In che direzione dovrebbe andare la legislazione?
«Premettiamo che il togliersi la vita è una pratica ritenuta illecita nella tradizione della teologia morale della Chiesa, per una molteplicità di validi motivi. Rimane però la domanda se, in una società democratica e pluralista, possano ammettersi mediazioni sul piano giuridico, in cui anche come credenti siamo chiamati a fornire il nostro contributo alla ricerca del bene comune che la legge intende promuovere. Precisiamo che qui si tratta di assistenza al suicidio e non di eutanasia. La distinzione è delicata e non priva di zone grige. Ma un conto è l’autosomministrazione di un farmaco letale, altro conto è chiedere a un terzo di procurarmi la morte. Nel primo caso è in gioco la disponibilità della propria vita, magari in modi diversi da quelli che io considero plausibili, nel secondo è in gioco la violazione della vita altrui. In questa prospettiva, la sentenza 242 potrebbe rappresentare un punto di equilibrio fra diverse visioni e sensibilità etiche».
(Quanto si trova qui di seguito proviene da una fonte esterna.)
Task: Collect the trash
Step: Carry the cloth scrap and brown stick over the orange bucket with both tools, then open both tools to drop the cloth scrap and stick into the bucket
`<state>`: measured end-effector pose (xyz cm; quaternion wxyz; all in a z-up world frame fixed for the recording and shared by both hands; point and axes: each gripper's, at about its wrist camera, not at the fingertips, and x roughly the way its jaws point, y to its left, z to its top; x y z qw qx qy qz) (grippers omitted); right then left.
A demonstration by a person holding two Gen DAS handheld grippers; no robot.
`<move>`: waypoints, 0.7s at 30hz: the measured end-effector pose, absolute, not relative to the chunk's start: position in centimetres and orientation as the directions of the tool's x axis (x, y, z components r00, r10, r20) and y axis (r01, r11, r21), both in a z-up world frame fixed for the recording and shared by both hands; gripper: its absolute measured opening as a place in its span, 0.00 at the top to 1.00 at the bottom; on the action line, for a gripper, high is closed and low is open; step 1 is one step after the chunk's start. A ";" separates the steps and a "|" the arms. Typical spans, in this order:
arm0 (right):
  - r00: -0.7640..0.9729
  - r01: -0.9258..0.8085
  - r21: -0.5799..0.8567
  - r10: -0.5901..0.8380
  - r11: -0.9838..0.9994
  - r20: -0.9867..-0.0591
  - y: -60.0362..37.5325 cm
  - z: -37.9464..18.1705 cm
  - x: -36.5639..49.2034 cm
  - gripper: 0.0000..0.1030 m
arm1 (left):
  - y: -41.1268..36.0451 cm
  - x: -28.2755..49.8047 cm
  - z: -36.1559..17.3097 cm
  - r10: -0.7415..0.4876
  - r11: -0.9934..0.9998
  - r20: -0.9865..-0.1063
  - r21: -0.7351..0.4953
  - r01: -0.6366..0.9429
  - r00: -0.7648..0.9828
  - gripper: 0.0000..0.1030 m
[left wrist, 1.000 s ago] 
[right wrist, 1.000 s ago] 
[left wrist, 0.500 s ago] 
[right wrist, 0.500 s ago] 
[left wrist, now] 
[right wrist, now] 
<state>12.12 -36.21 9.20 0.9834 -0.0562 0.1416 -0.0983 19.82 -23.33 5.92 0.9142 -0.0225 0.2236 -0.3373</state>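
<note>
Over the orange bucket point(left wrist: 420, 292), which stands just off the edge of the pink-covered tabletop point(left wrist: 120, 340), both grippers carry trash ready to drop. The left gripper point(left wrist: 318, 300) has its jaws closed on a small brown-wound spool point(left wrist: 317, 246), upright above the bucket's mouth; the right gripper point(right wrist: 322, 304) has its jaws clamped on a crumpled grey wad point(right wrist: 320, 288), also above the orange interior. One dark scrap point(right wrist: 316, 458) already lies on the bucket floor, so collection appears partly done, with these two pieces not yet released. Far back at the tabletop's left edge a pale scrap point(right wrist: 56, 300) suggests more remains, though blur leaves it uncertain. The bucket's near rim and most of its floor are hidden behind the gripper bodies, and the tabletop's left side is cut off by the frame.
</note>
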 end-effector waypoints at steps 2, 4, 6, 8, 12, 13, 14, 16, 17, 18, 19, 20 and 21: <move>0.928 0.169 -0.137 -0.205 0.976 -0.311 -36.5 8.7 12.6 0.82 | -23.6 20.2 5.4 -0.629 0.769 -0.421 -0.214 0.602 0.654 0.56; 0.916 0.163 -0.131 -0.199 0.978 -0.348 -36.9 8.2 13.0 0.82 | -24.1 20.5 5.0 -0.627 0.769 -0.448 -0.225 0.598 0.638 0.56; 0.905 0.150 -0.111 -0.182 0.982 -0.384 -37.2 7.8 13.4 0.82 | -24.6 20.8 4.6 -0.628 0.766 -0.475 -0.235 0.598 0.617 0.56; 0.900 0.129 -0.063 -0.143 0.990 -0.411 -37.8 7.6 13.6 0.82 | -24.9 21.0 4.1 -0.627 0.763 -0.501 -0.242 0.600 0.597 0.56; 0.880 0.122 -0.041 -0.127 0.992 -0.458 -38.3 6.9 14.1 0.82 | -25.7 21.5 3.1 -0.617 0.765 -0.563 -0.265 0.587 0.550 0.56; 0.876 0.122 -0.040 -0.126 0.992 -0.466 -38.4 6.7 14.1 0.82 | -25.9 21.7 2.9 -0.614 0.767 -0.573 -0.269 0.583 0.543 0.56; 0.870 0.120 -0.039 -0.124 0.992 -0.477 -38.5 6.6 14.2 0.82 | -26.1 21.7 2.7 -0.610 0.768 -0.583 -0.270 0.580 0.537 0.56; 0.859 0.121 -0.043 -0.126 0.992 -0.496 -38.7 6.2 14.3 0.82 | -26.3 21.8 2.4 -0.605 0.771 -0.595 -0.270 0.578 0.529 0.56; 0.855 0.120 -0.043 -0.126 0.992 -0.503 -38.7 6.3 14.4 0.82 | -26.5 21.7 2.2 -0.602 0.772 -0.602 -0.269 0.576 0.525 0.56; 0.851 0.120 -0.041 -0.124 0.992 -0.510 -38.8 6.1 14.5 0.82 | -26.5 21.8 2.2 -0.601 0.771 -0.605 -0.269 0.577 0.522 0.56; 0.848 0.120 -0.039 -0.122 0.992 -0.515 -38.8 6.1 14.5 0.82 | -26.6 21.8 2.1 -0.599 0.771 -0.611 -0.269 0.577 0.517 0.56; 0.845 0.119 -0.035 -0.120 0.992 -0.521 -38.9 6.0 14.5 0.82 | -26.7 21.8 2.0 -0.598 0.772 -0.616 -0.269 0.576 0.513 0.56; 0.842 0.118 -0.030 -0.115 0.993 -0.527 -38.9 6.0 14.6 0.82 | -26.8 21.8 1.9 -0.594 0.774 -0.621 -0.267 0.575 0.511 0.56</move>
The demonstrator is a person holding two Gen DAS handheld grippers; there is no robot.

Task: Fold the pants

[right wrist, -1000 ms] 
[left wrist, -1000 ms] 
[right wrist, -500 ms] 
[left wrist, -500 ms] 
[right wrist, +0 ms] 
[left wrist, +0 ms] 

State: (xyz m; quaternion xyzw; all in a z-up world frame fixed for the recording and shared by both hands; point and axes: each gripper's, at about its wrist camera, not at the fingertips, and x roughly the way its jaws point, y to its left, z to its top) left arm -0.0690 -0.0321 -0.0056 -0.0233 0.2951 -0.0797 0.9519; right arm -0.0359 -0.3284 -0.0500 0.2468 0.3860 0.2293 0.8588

Come accompagnare le persone che vedono nel suicidio l’unica risposta alla loro condizione?
«La prestigiosa rivista medica Lancet ha recentemente istituito una commissione sul “valore della morte”, che ha mostrato come i pazienti che richiedono il suicidio (o l’eutanasia) hanno paura non tanto dei sintomi, ma della solitudine, di essere un peso, di non contare per nessuno. Quindi la risposta a chi vuole “farla finita” è un compito che riguarda la qualità delle relazioni, anche nell’intero corpo sociale. In tutta la storia delle culture il significato della vita, soprattutto quando è messo alla prova dalla sofferenza e dalle crisi di senso, è frutto di una ricerca condivisa in molteplici forme, artistiche, letterarie, religiose, non riducibile e non delegabile alla sola pratica medica».